Exercise instructions. Throughout the records below, find each line holding "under" and copy it.

Source records:
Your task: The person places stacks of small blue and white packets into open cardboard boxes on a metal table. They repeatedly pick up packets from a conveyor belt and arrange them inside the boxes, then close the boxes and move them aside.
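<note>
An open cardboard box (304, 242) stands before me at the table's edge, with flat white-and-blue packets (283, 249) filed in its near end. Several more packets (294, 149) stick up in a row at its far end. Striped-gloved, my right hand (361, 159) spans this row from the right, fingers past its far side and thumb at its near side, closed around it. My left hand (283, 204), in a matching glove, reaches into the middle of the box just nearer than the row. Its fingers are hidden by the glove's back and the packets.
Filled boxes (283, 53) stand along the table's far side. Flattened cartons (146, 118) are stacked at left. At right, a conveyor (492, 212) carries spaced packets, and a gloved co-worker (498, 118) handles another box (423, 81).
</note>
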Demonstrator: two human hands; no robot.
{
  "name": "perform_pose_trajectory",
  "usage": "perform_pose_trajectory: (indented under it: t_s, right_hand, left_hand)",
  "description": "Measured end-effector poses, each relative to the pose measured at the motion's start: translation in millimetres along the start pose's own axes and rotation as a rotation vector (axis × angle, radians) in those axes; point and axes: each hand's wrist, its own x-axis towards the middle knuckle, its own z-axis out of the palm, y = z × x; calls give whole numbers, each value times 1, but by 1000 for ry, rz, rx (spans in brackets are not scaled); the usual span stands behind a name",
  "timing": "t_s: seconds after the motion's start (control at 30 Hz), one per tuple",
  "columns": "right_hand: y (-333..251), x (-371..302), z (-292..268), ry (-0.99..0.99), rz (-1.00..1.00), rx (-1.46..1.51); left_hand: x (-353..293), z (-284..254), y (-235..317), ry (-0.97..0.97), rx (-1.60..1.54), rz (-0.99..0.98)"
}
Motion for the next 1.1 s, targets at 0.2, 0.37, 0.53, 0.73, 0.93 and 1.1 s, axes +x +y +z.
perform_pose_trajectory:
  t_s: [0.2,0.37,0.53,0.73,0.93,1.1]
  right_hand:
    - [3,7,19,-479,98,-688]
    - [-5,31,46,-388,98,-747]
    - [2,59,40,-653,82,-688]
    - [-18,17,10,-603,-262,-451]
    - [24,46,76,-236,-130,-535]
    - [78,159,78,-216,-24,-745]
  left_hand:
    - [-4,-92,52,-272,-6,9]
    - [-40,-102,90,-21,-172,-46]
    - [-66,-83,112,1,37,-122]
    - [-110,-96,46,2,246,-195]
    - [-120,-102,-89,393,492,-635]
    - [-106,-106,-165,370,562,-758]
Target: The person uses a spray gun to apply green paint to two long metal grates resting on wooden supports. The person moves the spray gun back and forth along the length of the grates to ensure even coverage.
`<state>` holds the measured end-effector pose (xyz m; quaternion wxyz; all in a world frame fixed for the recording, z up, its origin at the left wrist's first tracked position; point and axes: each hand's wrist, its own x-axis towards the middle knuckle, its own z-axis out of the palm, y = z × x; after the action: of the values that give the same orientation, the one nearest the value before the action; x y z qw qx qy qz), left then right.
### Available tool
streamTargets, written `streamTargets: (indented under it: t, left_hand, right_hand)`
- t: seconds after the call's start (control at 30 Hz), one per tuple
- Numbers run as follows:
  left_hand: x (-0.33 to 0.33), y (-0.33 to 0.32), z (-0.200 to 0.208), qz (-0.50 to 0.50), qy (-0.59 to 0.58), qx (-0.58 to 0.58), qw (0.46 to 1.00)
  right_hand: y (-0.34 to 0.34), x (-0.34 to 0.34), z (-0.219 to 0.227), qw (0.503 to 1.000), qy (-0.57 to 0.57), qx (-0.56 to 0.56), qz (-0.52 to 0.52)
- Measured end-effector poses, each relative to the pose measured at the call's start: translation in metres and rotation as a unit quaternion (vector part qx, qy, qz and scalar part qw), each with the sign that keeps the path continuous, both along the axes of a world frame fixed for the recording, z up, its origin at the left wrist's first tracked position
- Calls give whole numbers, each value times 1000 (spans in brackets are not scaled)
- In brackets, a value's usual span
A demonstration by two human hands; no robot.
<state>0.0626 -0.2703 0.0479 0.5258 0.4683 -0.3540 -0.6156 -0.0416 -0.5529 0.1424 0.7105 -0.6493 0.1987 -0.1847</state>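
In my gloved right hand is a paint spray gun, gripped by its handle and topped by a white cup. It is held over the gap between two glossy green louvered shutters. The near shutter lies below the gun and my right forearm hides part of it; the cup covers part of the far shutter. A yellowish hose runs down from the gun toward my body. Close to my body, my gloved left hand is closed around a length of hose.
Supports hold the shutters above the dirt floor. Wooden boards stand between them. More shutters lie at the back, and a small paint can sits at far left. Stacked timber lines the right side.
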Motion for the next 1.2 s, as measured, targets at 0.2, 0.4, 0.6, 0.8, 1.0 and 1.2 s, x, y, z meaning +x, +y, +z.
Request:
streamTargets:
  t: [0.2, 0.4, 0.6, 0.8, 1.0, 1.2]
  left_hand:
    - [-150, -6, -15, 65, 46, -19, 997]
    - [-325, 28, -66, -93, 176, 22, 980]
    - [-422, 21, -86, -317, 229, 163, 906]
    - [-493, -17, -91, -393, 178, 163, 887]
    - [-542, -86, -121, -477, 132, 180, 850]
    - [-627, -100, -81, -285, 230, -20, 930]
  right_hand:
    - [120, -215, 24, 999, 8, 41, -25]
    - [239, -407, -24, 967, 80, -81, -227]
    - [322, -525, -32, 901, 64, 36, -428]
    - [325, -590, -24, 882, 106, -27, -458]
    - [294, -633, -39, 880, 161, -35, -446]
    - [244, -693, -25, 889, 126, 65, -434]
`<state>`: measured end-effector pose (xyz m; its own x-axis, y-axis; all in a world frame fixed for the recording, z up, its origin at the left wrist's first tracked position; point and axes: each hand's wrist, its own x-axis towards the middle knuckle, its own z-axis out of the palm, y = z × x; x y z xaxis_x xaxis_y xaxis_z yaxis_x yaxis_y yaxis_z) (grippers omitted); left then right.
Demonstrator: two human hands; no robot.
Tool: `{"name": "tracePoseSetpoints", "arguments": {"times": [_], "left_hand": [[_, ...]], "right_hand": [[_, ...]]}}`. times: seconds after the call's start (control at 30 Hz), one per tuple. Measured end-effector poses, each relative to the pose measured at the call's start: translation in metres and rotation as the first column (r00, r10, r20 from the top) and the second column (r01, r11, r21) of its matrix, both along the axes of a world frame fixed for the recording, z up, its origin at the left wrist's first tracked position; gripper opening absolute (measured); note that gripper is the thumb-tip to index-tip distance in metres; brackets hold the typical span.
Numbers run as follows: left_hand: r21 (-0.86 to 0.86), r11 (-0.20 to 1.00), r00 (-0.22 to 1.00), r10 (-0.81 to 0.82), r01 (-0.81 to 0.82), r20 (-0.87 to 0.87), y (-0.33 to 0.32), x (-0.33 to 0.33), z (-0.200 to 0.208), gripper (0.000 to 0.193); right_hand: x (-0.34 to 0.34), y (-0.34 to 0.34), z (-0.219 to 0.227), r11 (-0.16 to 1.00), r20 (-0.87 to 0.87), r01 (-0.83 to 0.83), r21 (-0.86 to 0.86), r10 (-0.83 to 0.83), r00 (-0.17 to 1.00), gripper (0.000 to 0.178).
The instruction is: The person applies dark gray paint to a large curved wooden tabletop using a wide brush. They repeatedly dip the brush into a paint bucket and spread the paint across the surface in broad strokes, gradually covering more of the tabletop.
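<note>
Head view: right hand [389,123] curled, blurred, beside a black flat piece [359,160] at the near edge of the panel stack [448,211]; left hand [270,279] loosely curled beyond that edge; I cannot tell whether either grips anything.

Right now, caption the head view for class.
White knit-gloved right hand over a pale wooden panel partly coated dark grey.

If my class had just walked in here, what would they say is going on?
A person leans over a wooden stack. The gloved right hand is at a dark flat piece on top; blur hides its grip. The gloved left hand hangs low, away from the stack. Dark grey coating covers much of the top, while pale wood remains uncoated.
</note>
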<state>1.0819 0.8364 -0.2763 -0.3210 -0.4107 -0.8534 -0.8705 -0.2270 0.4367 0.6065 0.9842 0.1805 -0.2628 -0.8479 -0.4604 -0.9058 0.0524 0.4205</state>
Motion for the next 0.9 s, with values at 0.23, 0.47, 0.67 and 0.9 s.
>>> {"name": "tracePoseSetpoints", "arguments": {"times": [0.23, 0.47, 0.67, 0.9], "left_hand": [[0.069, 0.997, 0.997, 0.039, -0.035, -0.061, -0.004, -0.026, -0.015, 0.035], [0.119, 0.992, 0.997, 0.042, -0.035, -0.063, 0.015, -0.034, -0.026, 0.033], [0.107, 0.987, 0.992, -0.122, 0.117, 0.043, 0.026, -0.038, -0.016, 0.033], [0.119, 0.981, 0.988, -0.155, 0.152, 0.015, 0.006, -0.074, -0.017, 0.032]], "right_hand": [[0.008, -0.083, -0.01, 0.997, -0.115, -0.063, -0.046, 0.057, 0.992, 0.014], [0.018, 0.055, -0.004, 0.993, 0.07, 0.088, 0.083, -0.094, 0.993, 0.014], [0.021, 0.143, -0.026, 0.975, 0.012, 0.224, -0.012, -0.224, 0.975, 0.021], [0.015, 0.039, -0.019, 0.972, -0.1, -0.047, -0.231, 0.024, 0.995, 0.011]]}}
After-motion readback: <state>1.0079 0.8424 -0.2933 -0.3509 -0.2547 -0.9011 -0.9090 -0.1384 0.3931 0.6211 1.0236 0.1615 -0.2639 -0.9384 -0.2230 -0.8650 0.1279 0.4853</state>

Solution below.
  "usage": "perform_pose_trajectory: (indented under it: t_s, right_hand, left_hand)",
streamTargets, written `streamTargets: (indented under it: t, left_hand, right_hand)`

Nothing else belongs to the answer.